Özetle Rieu, İslam’ı ve göçmenleri Fransa ve Avrupa’nın geleceği için bir tehdit olarak görüyor. Aynı zamanda, tüm göçmenleri geldikleri yere geri göndermeyi içeren “yeniden göç”ün de destekçisidir.
Ayrıca göçmenlikle bağlantılı beyaz karşıtı ırkçılığın varlığını da kınıyor ve Twitter’da sık sık sahte haberler yayıyor. Öte yandan Rieu, SOS Racisme gibi çeşitli kuruluşlar tarafından ırksal ve dini nefrete tahrikten yargılandı ve mahkemeler tarafından birkaç kez mahkum edildi.
Hareketin kadın liderlerine gelecek olursak 28 yaşındaki Anaïs Lignier evli ve iki çocuk annesi. Altı yıldır Génération Identitaire üyesi olan Lignier, hareketin sözcüsü olarak da hizmet verdi.

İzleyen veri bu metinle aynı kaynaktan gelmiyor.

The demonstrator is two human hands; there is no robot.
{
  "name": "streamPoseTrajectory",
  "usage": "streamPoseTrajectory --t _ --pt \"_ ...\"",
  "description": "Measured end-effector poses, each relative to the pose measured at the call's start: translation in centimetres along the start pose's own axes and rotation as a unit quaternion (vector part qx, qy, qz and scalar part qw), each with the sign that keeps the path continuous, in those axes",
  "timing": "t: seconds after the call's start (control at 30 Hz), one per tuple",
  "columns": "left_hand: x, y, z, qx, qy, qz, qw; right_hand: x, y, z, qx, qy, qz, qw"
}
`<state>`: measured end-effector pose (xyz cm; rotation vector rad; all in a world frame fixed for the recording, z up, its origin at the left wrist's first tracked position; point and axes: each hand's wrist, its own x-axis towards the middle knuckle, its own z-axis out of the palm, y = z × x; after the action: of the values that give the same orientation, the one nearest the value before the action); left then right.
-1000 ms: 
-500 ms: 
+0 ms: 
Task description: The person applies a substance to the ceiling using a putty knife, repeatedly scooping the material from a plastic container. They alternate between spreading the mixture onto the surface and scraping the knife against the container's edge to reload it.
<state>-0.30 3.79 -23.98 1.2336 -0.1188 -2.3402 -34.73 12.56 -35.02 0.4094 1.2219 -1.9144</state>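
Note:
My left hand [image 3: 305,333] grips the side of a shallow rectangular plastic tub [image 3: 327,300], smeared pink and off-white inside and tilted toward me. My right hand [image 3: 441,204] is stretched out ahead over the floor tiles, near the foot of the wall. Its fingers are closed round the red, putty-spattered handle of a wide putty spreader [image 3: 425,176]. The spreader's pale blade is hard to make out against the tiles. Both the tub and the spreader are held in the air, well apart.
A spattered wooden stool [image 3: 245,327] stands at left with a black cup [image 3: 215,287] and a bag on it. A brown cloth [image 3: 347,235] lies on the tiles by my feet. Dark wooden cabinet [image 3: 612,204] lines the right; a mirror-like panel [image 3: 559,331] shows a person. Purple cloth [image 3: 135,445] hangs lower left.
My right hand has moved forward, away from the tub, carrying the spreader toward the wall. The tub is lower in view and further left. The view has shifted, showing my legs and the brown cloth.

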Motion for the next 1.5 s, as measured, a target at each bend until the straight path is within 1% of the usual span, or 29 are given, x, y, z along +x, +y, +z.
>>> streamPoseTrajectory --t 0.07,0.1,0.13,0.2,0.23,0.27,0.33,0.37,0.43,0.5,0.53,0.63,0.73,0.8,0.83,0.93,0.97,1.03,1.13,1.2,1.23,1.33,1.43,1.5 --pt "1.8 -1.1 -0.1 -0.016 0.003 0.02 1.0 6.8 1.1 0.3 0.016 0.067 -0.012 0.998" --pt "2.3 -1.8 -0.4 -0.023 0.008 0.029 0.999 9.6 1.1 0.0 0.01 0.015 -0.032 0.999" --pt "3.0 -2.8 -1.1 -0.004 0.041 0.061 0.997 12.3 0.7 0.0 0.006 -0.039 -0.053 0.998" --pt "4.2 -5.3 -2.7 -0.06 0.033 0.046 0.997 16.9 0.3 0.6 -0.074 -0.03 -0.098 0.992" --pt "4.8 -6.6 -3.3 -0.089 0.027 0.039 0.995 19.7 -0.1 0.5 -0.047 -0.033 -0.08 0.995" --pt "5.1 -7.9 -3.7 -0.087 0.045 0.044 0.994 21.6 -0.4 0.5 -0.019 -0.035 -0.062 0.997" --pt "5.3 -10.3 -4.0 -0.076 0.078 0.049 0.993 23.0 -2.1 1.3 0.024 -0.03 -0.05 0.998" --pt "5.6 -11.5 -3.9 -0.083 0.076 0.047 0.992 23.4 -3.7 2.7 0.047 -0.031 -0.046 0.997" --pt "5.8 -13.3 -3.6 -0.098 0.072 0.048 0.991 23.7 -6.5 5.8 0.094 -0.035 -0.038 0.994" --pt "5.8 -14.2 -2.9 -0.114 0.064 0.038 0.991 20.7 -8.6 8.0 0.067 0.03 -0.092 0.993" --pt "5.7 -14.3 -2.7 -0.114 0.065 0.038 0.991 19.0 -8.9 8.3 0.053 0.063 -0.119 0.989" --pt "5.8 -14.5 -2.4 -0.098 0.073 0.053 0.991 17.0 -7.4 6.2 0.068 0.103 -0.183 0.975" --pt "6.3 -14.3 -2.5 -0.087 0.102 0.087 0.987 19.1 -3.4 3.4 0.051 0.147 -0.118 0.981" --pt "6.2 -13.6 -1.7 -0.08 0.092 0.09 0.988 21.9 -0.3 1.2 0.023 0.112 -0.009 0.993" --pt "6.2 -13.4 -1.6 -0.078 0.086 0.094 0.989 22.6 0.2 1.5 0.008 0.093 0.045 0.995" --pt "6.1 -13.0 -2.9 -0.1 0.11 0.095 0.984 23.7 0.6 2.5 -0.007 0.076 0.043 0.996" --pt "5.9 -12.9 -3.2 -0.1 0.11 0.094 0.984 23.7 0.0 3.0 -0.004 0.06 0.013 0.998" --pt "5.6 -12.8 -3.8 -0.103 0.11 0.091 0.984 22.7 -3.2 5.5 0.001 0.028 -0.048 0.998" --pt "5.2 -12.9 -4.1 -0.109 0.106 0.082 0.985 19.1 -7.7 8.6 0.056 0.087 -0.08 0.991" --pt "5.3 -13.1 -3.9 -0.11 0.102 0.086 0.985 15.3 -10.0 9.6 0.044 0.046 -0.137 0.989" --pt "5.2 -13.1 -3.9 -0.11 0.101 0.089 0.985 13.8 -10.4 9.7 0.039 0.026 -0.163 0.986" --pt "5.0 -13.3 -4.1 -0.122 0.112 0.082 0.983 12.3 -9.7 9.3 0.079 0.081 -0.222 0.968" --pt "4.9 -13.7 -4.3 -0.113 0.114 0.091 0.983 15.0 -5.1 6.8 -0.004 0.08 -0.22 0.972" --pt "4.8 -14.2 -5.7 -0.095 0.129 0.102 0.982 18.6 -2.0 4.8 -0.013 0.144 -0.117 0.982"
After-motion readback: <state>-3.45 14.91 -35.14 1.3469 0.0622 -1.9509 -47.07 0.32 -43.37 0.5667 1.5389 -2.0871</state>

Diğer önemli figür Thaïs d’Escufon ise 23 yaşında genç bir militan. Kendisine göre Kimlikçi Jenerasyon en başta Fransa halkının her cephede kalkanı olmak istiyor. Ve bugün Fransızları en başta tehdit eden asıl savaş, kitlesel göç ve Avrupa ile Fransa’yı bozan İslamlaşmadır.
“Şimdi harekete geçmezsek, medeniyetimizin sonu olabilir. Toplumumuzun eto-kültürel şoku ve kutuplaşması şimdiden hissediliyor. Harekete geçmek için çok geç değil, ama hızlı hareket etmeliyiz.”
Aşırı Sağ ve Genç Kadınlar
Burada belki bu alt başlığı da değinebiliriz. Fransız aşırı sağı giderek daha fazla kadınlaşıyor. Bundan kastımız kadın aktivistlerin burada öncü bir rol oynamasıdır.
2010’lardan bu yana, Marine Le Pen veya yeğeni Marion Maréchal-Le Pen, sonrasında Kimlikçi Jenerasyon’un sözcüleri Anaïs Lignier veya Thaïs d’Escurfon gibi insanlarla birlikte, aşırı sağ saflarında kadınların daha fazla yer almasının belirli nedenleri de var.
Bu aktivistler bu küçük grupların daha iyi bir imajını veriyorlar, daha iyi bir vitrin sunuyorlar, daha az agresif ve daha ilgi çekici görünüyorlar. Söylemlerinin sertliği, göçmenlere kustukları nefret verdikleri genç, modern, alımlı, şık Fransız kadını görüntüleriyle yumuşatılmaya çalışıyor. Çünkü kimse dazlak Neonazileri artık görmek istemiyor.
Yani aslında ırkçılık Fransa’da sarışın Fransız kadınlarıyla süslenerek sunuluyor.